Task objective:
Retype each line of the data below exactly, beginning with the first and ending with the one that contains "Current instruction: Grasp". Pictures do not belong in the copy.

⁂

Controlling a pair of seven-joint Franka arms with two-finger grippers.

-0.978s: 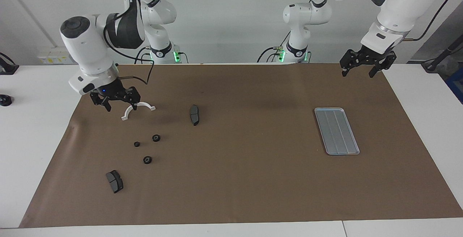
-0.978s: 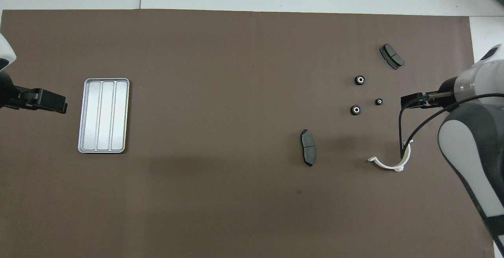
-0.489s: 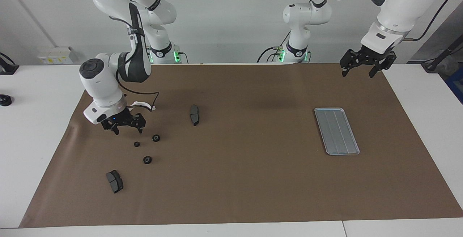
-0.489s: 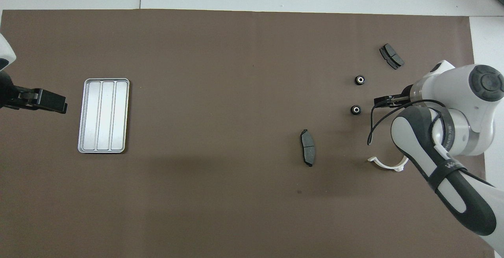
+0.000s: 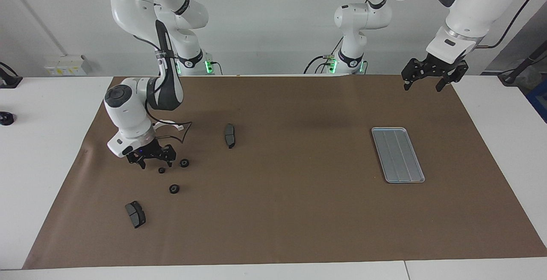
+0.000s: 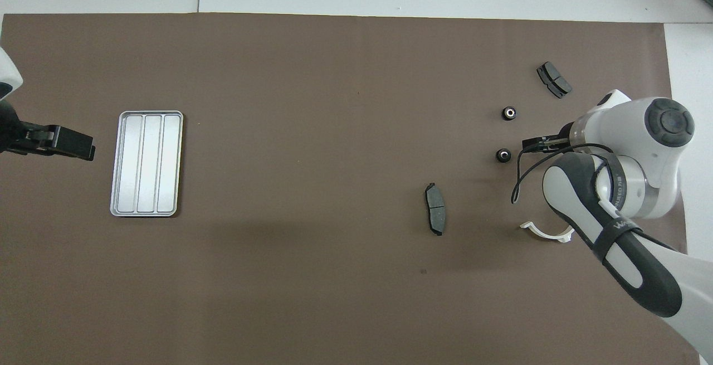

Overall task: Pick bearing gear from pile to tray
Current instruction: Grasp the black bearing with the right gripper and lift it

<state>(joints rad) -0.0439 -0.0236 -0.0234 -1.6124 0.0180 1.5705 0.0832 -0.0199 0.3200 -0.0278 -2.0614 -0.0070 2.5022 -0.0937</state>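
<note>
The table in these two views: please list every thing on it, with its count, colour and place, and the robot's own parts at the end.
Paper cover: one, brown, spread over the white table.
Tray: one, silver-grey, empty, at the left arm's end.
Small rings: three, black, grouped at the right arm's end.
Brake pads: two, dark grey; one toward the middle of the table, one farthest from the robots, past the rings.
Half-ring bracket: one, white, nearer to the robots than the rings, partly hidden by the right arm.
Right gripper: open, low over the smallest ring.
Left gripper: open, raised, waiting at the left arm's end.
</note>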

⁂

Solution for this task:
Controlling a pair of seven-joint Franka arms with two-finger grippers.

-0.978s: 
-0.978s: 
-0.489s: 
-0.489s: 
+0.000s: 
+0.000s: 

Overall task: Pick bearing gear from pile to tray
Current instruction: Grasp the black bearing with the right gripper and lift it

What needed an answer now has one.